Mascot of the athletic teams of Emporia State University

Corky the Hornet is the mascot of the Emporia State Hornets, the athletic teams of Emporia State University. Paul Edwards created the mascot when he was a student at the school, which was then known as Kansas State Teachers College.

==History==
===Creation of Corky===

Original drawing of Corky the Hornet

In 1923, the teams were known as the "Yaps", but it was not a popular name. Men's basketball coach Vic Trusler suggested the name "Yellow Jackets". This was later changed to "Hornets".

In 1933, the Kansas State Teachers College had a student contest where students and staff could design a mascot for the college. Sophomore Paul Edwards, who graduated in 1937, designed Corky. Many students sent in their drawings of a mascot, but they chose Edwards' Corky, a "human-like" hornet. Corky was published in The Bulletin, the student newspaper for Emporia State University. Edwards originally came in second in the contest, but the winner, a student named Richard Weller, withdrew when Edwards improved his design for Corky.

===Paul Edwards===

Paul Edwards was a member of the tennis team at Kansas State Teachers College. The team reached the state finals in 1937. He continued his tennis career after college, and enlisted in the United States Navy after the attack on Pearl Harbor in 1941. He served for three years, stationed at Naval Magazine Indian Island, where (among other duties) he trained gunnery crews in the recognition of enemy aircraft.
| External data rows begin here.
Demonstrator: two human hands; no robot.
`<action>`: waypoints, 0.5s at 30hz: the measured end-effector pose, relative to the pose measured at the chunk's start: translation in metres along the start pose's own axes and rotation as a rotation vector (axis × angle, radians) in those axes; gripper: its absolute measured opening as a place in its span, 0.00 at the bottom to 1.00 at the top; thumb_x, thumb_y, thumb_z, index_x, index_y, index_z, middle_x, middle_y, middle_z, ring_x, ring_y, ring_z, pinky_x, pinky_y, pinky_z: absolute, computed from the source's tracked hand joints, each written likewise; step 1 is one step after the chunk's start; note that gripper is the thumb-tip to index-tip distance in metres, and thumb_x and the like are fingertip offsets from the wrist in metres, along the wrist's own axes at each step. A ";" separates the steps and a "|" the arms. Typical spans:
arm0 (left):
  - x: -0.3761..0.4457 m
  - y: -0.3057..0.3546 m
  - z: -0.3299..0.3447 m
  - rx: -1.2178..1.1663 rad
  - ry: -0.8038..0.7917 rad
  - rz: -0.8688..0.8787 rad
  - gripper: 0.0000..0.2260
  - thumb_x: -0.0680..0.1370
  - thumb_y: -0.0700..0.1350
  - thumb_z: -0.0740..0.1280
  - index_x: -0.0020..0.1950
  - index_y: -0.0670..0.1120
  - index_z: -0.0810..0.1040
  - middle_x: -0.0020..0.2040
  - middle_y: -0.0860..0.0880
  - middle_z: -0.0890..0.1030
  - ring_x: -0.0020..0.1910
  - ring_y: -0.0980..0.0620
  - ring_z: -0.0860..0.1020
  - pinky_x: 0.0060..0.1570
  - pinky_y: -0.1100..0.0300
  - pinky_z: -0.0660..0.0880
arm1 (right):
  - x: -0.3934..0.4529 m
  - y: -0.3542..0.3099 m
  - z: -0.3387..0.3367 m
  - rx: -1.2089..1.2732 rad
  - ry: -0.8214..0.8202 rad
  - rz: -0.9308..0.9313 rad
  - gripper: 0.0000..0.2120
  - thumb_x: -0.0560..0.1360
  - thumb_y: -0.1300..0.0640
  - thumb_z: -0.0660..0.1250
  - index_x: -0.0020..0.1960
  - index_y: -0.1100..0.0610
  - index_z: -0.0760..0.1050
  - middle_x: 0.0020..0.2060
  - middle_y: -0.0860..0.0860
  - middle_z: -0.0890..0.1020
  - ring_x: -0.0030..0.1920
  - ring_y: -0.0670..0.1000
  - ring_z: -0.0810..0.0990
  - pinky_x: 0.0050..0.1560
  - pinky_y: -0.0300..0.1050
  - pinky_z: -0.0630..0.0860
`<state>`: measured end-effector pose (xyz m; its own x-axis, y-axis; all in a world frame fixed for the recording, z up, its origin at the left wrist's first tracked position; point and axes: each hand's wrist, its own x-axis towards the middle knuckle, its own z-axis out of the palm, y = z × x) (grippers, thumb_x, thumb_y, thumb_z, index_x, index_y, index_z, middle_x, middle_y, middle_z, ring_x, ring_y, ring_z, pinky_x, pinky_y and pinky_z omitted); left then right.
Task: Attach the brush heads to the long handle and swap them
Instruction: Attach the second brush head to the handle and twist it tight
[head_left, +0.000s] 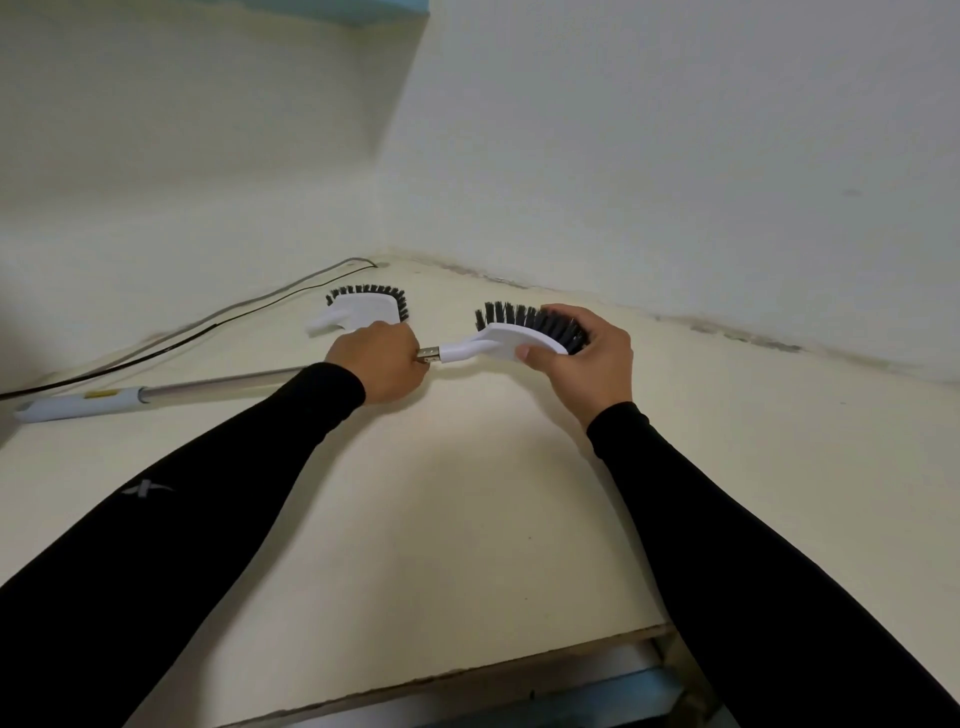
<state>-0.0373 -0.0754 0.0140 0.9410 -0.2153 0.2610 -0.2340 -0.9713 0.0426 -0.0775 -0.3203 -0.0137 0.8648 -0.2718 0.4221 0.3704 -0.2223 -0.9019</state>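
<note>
A long silver handle (208, 387) with a white grip end lies across the cream table, running left from my left hand (382, 366). My left hand grips the handle's front end, whose metal tip shows just past my fingers. My right hand (582, 358) holds a white brush head with black bristles (511, 338), bristles turned away from me. Its white neck meets the metal tip of the handle. A second white brush head (363, 309) with black bristles lies on the table behind my left hand.
The cream table (467, 493) sits in a corner between two pale walls. A black cable (218, 322) runs along the back left edge. The table's front edge (467, 675) is near me, with a metal frame below it.
</note>
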 end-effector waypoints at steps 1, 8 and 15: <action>-0.003 0.000 0.003 0.041 0.055 0.008 0.16 0.75 0.49 0.60 0.28 0.46 0.69 0.27 0.48 0.73 0.25 0.48 0.72 0.27 0.60 0.61 | 0.000 0.000 0.000 0.000 -0.004 0.003 0.20 0.64 0.62 0.83 0.53 0.48 0.86 0.38 0.31 0.85 0.39 0.35 0.82 0.40 0.27 0.75; -0.011 0.001 0.019 0.176 0.290 0.040 0.22 0.82 0.54 0.51 0.31 0.46 0.68 0.28 0.47 0.72 0.27 0.42 0.70 0.29 0.57 0.60 | 0.001 -0.001 0.000 -0.001 -0.027 0.027 0.18 0.62 0.62 0.83 0.47 0.45 0.85 0.33 0.31 0.83 0.35 0.34 0.80 0.37 0.26 0.73; -0.017 0.005 0.030 0.190 0.403 0.021 0.21 0.82 0.54 0.53 0.30 0.47 0.65 0.26 0.46 0.70 0.25 0.42 0.66 0.29 0.56 0.59 | 0.003 0.000 -0.002 0.001 -0.039 0.097 0.16 0.61 0.61 0.83 0.45 0.48 0.87 0.33 0.35 0.83 0.35 0.38 0.79 0.38 0.30 0.74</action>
<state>-0.0473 -0.0798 -0.0188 0.7576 -0.2147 0.6163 -0.1672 -0.9767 -0.1348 -0.0752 -0.3231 -0.0125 0.9092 -0.2555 0.3287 0.2845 -0.1953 -0.9386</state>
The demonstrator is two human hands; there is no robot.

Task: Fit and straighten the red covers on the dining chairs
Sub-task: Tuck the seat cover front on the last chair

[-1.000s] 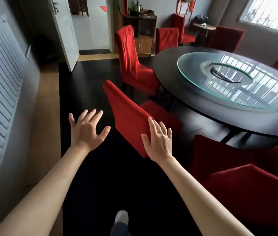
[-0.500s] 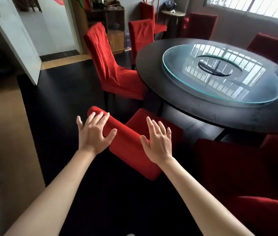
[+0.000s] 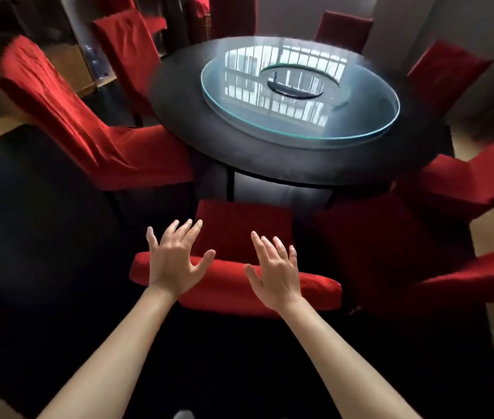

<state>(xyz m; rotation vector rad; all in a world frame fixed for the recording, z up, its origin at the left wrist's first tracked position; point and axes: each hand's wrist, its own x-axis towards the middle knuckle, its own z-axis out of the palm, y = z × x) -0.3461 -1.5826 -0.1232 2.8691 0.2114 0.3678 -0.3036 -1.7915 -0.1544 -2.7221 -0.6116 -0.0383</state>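
Filling the room's middle, a dark round counter [image 3: 239,152] is seen on a black floor [image 3: 28,237], topped by a glass turntable [image 3: 300,95] and ringed by red-covered chairs. No readable writing is seen. The nearest chair's red cover [image 3: 227,285] lies below both spread, empty hands: left hand [image 3: 176,261], right hand [image 3: 276,276].
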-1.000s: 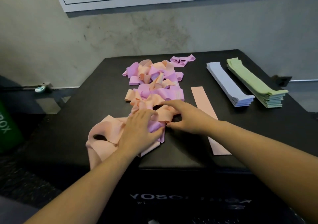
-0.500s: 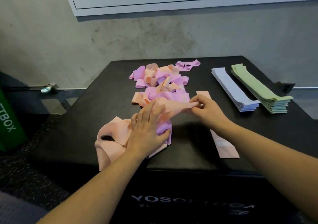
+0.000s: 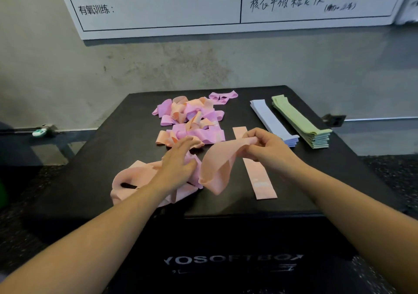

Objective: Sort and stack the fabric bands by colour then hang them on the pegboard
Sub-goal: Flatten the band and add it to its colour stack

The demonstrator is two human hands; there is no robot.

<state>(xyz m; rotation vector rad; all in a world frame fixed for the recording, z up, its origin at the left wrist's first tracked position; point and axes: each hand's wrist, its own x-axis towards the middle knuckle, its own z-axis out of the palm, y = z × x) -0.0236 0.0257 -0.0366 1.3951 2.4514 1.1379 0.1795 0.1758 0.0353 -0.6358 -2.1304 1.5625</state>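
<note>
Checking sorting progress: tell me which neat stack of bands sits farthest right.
The green stack, at the box's right edge; the pale blue stack lies just left of it.

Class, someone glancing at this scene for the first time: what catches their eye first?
Probably the tangled heap of pink and peach bands mid-box, against the neat blue stack and green stack at the right. Next, the right hand pinching a peach band lifted off the black box.

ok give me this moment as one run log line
stage: sorting | right hand: pinches peach band, lifted | left hand: presses mixed pile | flat peach band laid | blue stack, green stack done
</note>
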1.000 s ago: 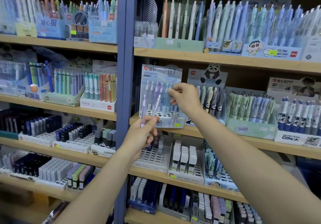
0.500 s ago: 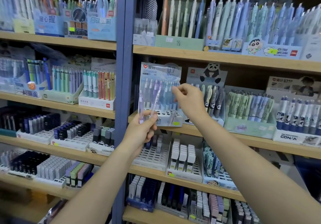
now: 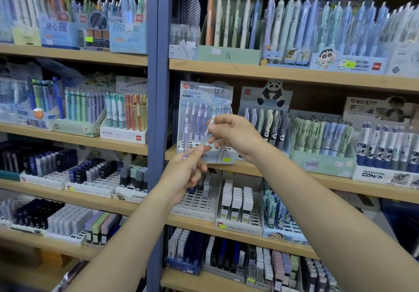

After the war, he was an animation artist at Walt Disney Animation Studios. He worked on the design of Mr. Bluebird, featured in the song "Zip-a-Dee-Doo-Dah" from the 1946 film Song of the South, as well as taking part in the creation of artwork for other films. Edwards lived in Santa Barbara, California, and designed a unique "Corky" for special events such as homecoming plays, until his death on March 9, 2018 at the age of 103.

==Duties==

Official Corky logo used by the university

The primary duty of Corky is to be an ambassador of ESU, roaming the sidelines at football and basketball games giving hugs to youngsters. Corky is often involved in entertaining children. Corky is also present at most major university events such as athletic competitions, like Tradition Night, Homecoming, parades, etc. Corky is also present at all Hornet Connections, where students enroll and learn more about Emporia State University.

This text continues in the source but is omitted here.